Would you repeat the listing exactly but omit every picture?

○ ○ ○ ○ ○ ○ ○

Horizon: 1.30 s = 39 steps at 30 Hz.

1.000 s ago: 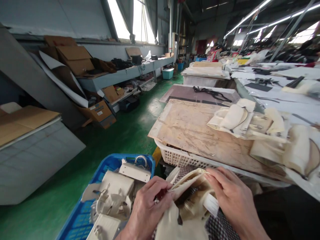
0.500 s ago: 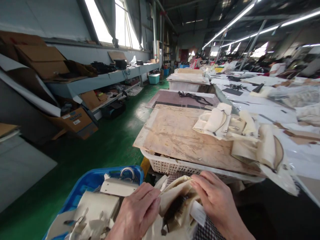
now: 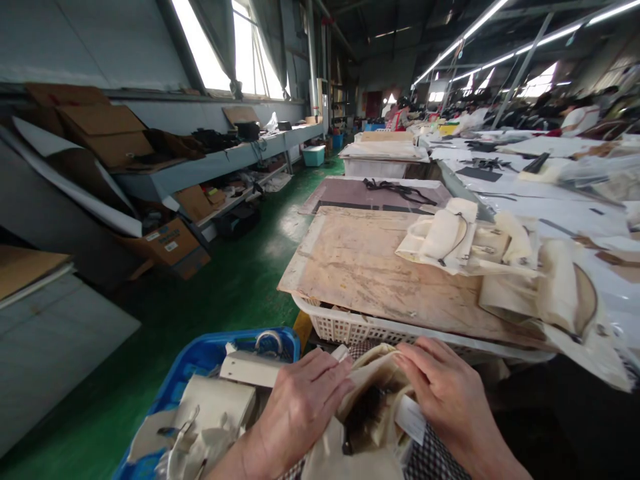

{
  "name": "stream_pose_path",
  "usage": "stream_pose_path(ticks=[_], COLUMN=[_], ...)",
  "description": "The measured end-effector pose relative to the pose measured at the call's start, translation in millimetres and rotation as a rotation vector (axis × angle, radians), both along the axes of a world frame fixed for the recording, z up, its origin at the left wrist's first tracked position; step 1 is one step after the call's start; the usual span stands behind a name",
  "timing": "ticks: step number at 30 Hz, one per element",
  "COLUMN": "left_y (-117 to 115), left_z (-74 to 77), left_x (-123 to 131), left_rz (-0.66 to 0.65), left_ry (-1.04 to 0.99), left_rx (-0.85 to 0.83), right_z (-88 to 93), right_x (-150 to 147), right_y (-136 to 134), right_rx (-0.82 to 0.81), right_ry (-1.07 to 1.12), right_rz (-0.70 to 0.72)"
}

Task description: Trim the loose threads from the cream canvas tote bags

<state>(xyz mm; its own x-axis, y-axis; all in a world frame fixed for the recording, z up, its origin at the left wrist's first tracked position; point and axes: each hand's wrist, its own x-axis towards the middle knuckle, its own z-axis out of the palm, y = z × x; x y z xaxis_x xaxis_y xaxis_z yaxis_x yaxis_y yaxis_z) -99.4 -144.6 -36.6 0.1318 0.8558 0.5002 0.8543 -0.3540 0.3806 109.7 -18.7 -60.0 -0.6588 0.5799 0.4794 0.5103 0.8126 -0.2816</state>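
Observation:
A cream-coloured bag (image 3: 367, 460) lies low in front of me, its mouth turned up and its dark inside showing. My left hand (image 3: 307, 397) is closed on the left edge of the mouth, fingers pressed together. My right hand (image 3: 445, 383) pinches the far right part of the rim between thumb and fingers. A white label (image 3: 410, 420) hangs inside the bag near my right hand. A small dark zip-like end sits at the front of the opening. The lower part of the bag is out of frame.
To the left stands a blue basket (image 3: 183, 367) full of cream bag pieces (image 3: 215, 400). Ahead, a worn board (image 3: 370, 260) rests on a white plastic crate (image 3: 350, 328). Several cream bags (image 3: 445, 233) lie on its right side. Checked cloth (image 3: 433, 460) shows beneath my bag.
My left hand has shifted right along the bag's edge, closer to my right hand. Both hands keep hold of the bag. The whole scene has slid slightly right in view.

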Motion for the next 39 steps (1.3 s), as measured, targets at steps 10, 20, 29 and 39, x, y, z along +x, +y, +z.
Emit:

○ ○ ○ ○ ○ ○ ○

> **Response to the task**:
Horizon: 1.30 s = 39 steps at 30 Hz.

1.000 s ago: 
0.500 s ago: 
now: 

{
  "name": "stream_pose_path",
  "usage": "stream_pose_path(ticks=[_], COLUMN=[_], ...)",
  "description": "The measured end-effector pose relative to the pose measured at the call's start, translation in millimetres and rotation as a rotation vector (axis × angle, radians), both along the axes of a world frame fixed for the recording, z up, its origin at the left wrist's first tracked position; step 1 is one step after the call's start; the usual span stands behind a name",
  "timing": "ticks: step number at 30 Hz, one per element",
  "COLUMN": "left_y (-117 to 115), left_z (-74 to 77), left_x (-123 to 131), left_rz (-0.66 to 0.65), left_ry (-1.04 to 0.99), left_rx (-0.85 to 0.83), right_z (-88 to 93), right_x (-150 to 147), right_y (-136 to 134), right_rx (-0.82 to 0.81), right_ry (-1.07 to 1.12), right_rz (-0.70 to 0.72)"
}

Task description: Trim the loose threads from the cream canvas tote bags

<state>(xyz mm; its own x-axis, y-axis; all in a world frame fixed for the recording, z up, its origin at the left wrist's first tracked position; point and axes: each hand's wrist, its own x-axis towards the middle knuckle, its own z-axis out of the palm, y = z × x; x y z xaxis_x xaxis_y xaxis_z yaxis_x yaxis_y yaxis_z) -99.4 -144.6 -36.6 0.1318 0.8558 0.5002 0.8543 -0.3540 0.3806 109.7 -18.7 -60.0 -0.6588 0.5799 0.4794 0.5103 0.8126 -0.2816</state>
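Observation:
A cream-coloured bag (image 3: 367, 460) lies low in front of me, its mouth turned up and its dark inside showing. My left hand (image 3: 307, 397) is closed on the left edge of the mouth, fingers pressed together. My right hand (image 3: 445, 383) pinches the far right part of the rim between thumb and fingers. A white label (image 3: 410, 420) hangs inside the bag near my right hand. A small dark zip-like end sits at the front of the opening. The lower part of the bag is out of frame.
To the left stands a blue basket (image 3: 183, 367) full of cream bag pieces (image 3: 215, 400). Ahead, a worn board (image 3: 370, 260) rests on a white plastic crate (image 3: 350, 328). Several cream bags (image 3: 445, 233) lie on its right side. Checked cloth (image 3: 433, 460) shows beneath my bag.
My left hand has shifted right along the bag's edge, closer to my right hand. Both hands keep hold of the bag. The whole scene has slid slightly right in view.
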
Motion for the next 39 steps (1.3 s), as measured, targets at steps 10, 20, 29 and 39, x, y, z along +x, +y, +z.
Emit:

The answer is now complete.